#### [Exercise details]
Lines with the word "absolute" are the ones wanted. Copy each of them from the entries below.

#### [Listed records]
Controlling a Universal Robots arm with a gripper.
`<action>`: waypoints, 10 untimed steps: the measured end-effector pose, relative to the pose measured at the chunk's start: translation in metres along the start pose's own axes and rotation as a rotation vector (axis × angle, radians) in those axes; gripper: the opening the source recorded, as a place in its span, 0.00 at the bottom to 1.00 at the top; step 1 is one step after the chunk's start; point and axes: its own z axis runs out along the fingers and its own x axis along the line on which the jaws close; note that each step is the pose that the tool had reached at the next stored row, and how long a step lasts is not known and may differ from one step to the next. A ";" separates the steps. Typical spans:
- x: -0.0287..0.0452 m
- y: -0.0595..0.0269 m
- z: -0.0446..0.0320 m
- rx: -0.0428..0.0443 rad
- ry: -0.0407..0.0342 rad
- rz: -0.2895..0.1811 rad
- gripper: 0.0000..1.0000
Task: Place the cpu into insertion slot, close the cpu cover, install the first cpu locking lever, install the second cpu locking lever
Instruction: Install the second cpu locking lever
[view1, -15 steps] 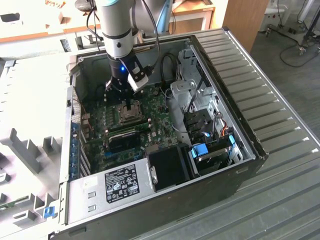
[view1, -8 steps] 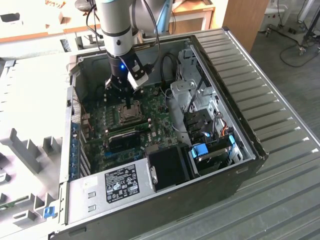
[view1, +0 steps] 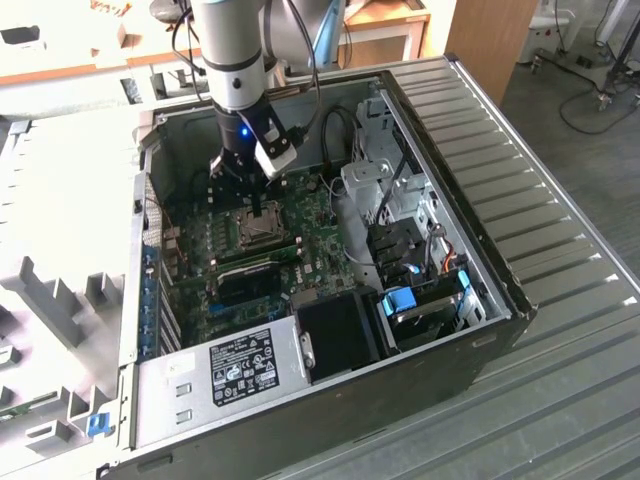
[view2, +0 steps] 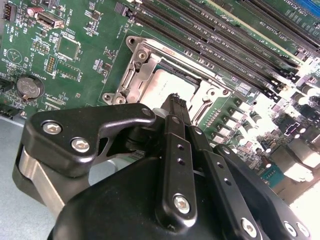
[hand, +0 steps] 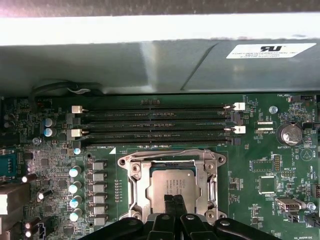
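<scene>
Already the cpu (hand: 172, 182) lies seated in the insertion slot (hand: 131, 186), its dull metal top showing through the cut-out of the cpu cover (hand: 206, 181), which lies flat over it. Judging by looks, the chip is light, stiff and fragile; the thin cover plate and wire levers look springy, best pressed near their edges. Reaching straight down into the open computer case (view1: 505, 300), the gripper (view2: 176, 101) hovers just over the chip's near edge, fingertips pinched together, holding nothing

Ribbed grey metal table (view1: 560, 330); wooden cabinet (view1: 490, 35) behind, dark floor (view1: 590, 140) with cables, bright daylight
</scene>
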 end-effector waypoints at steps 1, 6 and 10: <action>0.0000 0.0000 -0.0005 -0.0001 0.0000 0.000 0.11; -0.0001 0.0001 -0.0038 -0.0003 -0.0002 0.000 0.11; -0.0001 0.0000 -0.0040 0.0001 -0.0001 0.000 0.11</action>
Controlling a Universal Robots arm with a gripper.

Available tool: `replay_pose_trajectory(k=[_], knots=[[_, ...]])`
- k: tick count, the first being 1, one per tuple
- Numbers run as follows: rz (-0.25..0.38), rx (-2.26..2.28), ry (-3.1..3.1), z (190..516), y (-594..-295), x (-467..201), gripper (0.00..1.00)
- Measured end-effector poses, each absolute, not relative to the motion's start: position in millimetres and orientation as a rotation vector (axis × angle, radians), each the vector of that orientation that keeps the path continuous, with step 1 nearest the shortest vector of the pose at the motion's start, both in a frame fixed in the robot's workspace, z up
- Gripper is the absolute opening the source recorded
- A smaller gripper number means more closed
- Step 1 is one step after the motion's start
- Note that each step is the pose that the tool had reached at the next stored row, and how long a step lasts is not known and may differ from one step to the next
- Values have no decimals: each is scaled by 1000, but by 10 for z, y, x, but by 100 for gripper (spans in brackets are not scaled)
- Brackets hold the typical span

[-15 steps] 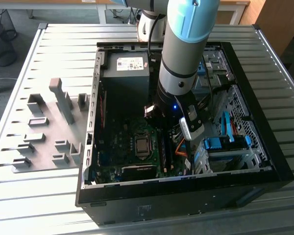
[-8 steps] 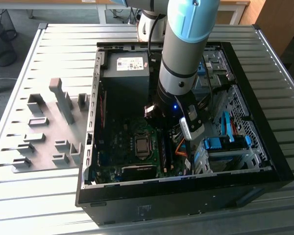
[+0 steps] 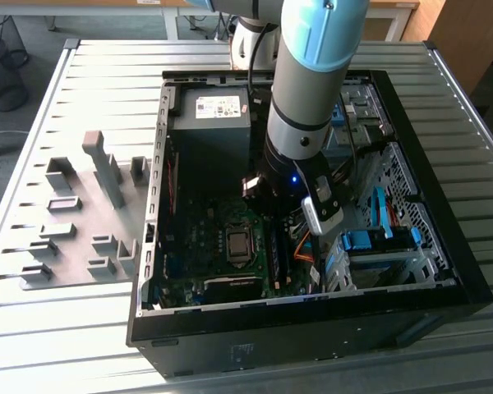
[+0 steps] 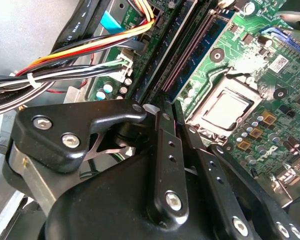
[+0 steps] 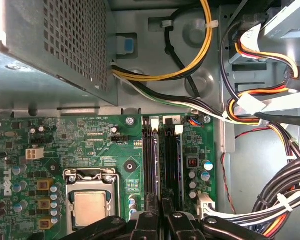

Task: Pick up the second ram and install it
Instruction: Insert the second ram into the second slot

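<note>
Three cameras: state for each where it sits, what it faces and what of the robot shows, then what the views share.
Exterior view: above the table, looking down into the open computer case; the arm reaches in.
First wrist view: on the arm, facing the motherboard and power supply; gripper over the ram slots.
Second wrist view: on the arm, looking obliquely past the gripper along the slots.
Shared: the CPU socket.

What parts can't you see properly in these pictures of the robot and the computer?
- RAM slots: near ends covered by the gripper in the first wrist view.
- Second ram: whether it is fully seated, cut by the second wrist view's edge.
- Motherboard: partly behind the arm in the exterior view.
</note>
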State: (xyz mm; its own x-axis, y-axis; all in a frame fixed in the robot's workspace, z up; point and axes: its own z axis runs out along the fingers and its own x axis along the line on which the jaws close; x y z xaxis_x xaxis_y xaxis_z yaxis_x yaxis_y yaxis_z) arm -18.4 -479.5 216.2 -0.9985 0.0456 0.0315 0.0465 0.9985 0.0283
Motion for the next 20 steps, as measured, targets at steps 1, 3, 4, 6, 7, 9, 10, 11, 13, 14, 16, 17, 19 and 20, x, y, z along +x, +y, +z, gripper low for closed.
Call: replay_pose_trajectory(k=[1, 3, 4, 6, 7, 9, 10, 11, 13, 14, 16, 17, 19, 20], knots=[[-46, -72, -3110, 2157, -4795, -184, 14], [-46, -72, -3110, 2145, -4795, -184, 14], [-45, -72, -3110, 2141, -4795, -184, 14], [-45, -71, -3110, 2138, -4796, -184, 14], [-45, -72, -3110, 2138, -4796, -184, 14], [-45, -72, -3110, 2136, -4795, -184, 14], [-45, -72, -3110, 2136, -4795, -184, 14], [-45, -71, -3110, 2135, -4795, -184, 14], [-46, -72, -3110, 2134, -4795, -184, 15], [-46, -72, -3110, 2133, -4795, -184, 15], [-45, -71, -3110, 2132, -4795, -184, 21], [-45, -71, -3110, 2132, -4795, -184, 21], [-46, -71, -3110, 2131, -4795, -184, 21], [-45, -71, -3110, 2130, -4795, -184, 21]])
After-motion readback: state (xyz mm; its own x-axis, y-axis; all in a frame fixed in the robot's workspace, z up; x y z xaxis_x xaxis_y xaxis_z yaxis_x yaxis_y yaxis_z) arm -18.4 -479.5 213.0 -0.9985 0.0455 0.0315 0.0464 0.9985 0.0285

#### [Response area]
- Measured end-effector poses, each absolute, not relative to the motion's start: position in millimetres and orientation as a rotation vector (axis × angle, radians), each the vector of that orientation that keeps the path continuous, with step 1 nearest the shortest vector of the pose at the motion's start, both in a frame fixed in the robot's workspace, z up
- Gripper is the absolute opening the source recorded

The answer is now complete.